The feasibility function canFinish(k) is monotone: if speed k works, then speed k+1 also works. This is the classic signal to binary-search on the answer. The search space is [1, max(piles)] — at speed max(piles) Koko finishes every pile in one hour, so she can always finish in n <= h hours. At speed 1 she needs sum(piles) hours which might be too slow. Binary search finds the minimum feasible speed in O(log(max(piles))) feasibility checks, each costing O(n).

Algorithm

  1. Set lo = 1, hi = max(piles), ans = hi.
  2. While lo <= hi:
    • Compute mid = lo + (hi - lo) // 2.
    • Compute hours = sum(ceil(pile / mid) for pile in piles).
    • If hours <= h: record ans = mid, then search left (hi = mid - 1) for a smaller valid speed.
    • Else: search right (lo = mid + 1) — too slow.
  3. Return ans.
flowchart LR
    S(["piles=[3,6,7,11]  h=8\nlo=1  hi=11"])
    S --> m0["mid=6  hours=1+1+2+2=6 ≤ 8  →  ans=6  hi=5"]
    m0 --> m1["mid=3  hours=1+2+3+4=10 > 8  →  lo=4"]
    m1 --> m2["mid=4  hours=1+2+2+3=8 ≤ 8  →  ans=4  hi=3"]
    m2 --> done["lo=4 > hi=3  →  return 4"]

Solution

import math

def minEatingSpeed(piles, h):
    lo, hi = 1, max(piles)
    ans = hi
    while lo <= hi:
        mid = lo + (hi - lo) // 2
        hours = sum(math.ceil(pile / mid) for pile in piles)
        if hours <= h:
            ans = mid
            hi = mid - 1
        else:
            lo = mid + 1
    return ans


print(minEatingSpeed([3, 6, 7, 11], 8))        # 4
print(minEatingSpeed([30, 11, 23, 4, 20], 5))  # 30
print(minEatingSpeed([1, 1, 1, 1], 4))         # 1

Complexity

  • Time: O(n log(max(piles)))
  • Space: O(1)

Common Pitfalls

Using hours = sum(pile // k for pile in piles). Floor division undercounts — Koko must stay for the full hour even if she finishes a pile partway through. Always use ceiling division: math.ceil(pile / k) or (pile + k - 1) // k.
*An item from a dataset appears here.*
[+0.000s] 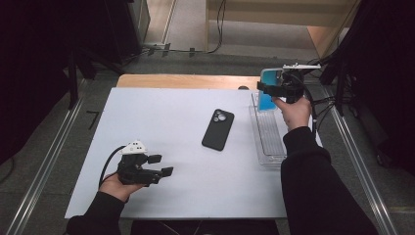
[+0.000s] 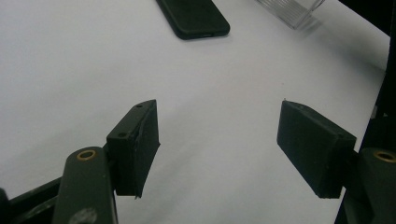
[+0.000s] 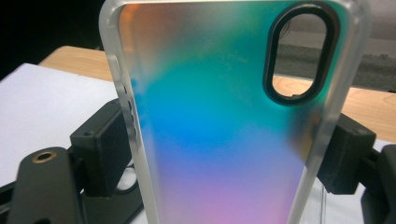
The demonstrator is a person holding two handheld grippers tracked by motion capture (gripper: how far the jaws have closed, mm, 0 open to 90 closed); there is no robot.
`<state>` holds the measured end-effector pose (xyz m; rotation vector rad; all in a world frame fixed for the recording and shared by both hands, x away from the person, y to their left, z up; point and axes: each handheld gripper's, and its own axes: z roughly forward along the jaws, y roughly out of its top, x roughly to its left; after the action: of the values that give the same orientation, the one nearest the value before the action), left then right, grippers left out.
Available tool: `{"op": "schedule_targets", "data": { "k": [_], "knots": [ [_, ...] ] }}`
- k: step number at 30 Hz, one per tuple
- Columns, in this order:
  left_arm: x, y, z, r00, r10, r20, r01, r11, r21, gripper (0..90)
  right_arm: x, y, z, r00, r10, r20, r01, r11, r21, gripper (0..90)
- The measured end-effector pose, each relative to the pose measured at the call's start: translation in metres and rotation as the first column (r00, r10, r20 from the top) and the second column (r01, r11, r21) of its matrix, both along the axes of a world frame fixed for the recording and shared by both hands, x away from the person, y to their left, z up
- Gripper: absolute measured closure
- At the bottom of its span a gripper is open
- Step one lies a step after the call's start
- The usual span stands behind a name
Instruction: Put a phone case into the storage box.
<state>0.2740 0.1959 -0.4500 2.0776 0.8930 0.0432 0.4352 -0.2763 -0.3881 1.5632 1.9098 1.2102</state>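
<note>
White surface (image 1: pixel 161 122) on a wooden top, dark room around. High view: right claw (image 1: pixel 274 88) clamped on an iridescent phone case (image 1: pixel 268 83), held above the far end of a clear tray (image 1: pixel 266 142); black phone (image 1: pixel 218 129) mid-surface, well apart. Best to carry the case level, grip steady. Left gripper view: left claw (image 2: pixel 217 144) apart, empty, phone ahead. Right gripper view: case upright between the pads, edges pinched.

Both of the person's arms wear black long sleeves, and each hand carries a black gripper, the left gripper (image 1: pixel 164 165) at lower left topped by a grey three-cornered plate and trailing a black cable, the right gripper (image 1: pixel 274 87) at upper right with blocky matte fingers (image 3: pixel 100 144) and brass-ringed pivots.
</note>
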Motion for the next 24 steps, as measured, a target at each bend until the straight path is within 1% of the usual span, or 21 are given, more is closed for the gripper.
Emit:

Setting hi = sum(piles) instead of max(piles). Koko eats at most one pile per hour, so a speed higher than the largest pile never helps. max(piles) is the tight upper bound and keeps log small.

Forgetting to update ans before narrowing left. When hours <= h, you’ve found a valid speed but maybe not the minimum. Record it and keep looking left with hi = mid - 1.